Wednesday, October 15, 2008

Sao Paulo is sao ugly...






Sorry for the delay in postings, kids. I wish I had a good excuse, but really it's just a matter of being lazy...So, let's pick up again, shall we? I went to Sao Paulo last weekend in an effort to get to know more parts of Brazil. Now, I should have thought twice about this when EVERY Carioca (ie, Rio inhabitant) responded to "I'm going to Sao Paulo this weekend" with "why the HELL would you do that"?? But, I figured hey, I'm a city girl and I'm sure I'll appreciate something about Sao Paulo.

So, I planned to go from Friday afternoon until Sunday evening.

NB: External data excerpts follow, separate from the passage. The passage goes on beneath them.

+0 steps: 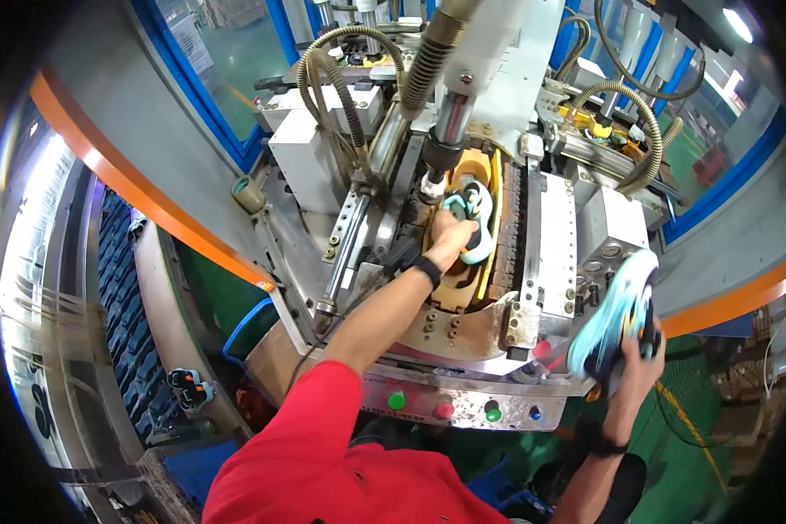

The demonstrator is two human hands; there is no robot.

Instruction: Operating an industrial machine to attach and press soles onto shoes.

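Machine bay [513, 87]: left fingers [467, 230] grip one shoe [485, 229] at cradle [454, 295], right fingers [631, 351] another [616, 306]. Skewed seating, we judge, risks jamming.

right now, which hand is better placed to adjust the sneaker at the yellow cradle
The left hand, likely: it is on the sneaker at the yellow cradle, while the right hand holds another teal sneaker off to the side.

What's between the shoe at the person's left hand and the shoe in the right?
In the head view: a yellow strip, a brown segmented band and a white metal plate.
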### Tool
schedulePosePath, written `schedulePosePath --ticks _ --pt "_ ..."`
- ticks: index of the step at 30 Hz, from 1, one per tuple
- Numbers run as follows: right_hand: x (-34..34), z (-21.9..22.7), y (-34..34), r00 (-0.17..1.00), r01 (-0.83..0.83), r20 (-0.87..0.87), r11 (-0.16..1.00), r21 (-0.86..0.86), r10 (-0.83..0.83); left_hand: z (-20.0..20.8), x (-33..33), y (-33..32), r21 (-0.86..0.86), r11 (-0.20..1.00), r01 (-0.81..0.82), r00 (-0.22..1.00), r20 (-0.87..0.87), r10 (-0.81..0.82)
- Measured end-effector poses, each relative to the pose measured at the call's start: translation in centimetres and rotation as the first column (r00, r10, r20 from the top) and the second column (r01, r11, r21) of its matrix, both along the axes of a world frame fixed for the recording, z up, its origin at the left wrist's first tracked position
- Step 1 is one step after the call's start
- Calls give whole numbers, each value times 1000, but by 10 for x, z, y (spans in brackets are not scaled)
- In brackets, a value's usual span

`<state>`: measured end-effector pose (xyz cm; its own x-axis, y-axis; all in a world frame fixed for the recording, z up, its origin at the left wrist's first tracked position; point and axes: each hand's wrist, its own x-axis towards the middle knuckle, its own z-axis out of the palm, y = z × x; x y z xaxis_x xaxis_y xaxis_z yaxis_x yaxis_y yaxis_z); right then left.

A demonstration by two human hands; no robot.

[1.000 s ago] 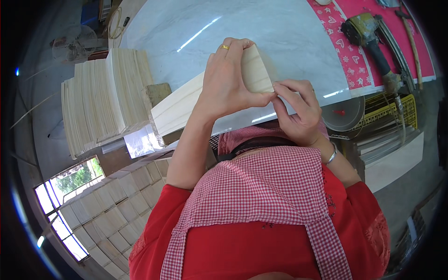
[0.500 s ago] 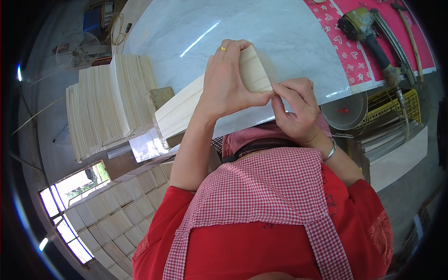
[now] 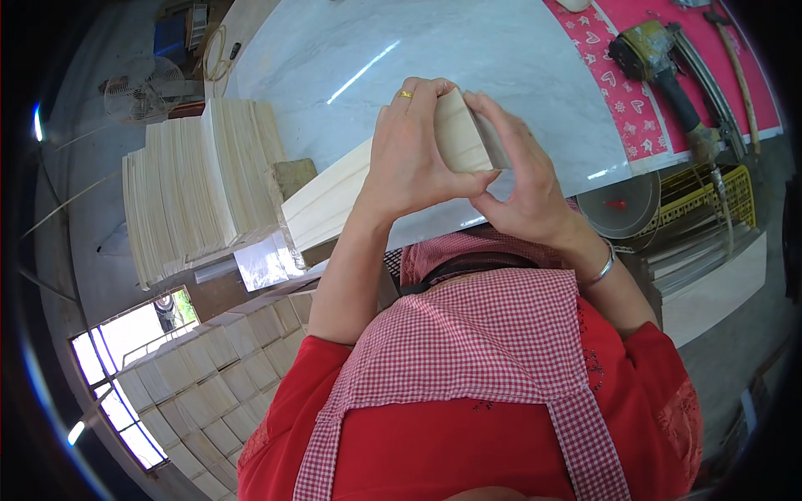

Fred was working out of town, so it was the perfect opportunity for me to do some solo exploring and test my Portuguese. Things got off to a great start as I got FREE food on the plane AND a newspaper! HELLO! Do we EVER get this anymore in the US?

The quick 1-hour flight put me in my hotel at around 1230, and I was ready to begin my discovery of the city so hated by all Cariocas. Using my Lonely Planet book, I did a 3 hour walking tour, which was painfully boring, and I discovered this: Sao Paulo is a crumbling, ugly city with haphazard parks throw in just so people can say, "oh yes, we have greenery here, too!" I don't think my pictures do it justice (which I don't mean in a good way). Finding nothing appealing about the idea of spending another 2 days in Sao Paulo, I changed my flight to the following afternoon. On Friday night, I went to dinner at a fabulous restaurant (if you're there, you must try it: www.gostodebrasil.com.br/inicio.php) and was tempted to go for a brew at the bar up the street. But, alas I decided that meandering around Sao Paulo solo was not the safest option, so I retired back to the Blue Tree Paulista for the night.

I woke up the next morning early, with the intention of hitting the famous MASP (Museu de Arte de Sao Paulo), but then heard there were great Brazilian designer jeans at the mall near my hotel. FYI, ladies, Brazilian jeans are specially designed (via proper shading, beaded patterns on the pockets, etc) to make your ass look like a million bucks - where America is obsessed with breasts, Brazil is butt-country. I figured that this was WAY more important than Picasso, and I headed to the Iguatemi mall. Plus, the dollar was at 2.30, so how could I NOT go shopping??
2 pairs of fabulous jeans later, I left Sao Paulo and headed for the airport.

It was an...interesting 2 days. I think Sao Paulo is great if you 1) are gay and want a really great gay scene or 2) are REALLY into eating and shopping, and that's pretty much it. If you happen to hit Brazil, I'd skip Sao Paulo...your time is much better spent on the beaches of Rio :)

1 comment:

Emily said...

Any chance one can find these jeans in the US?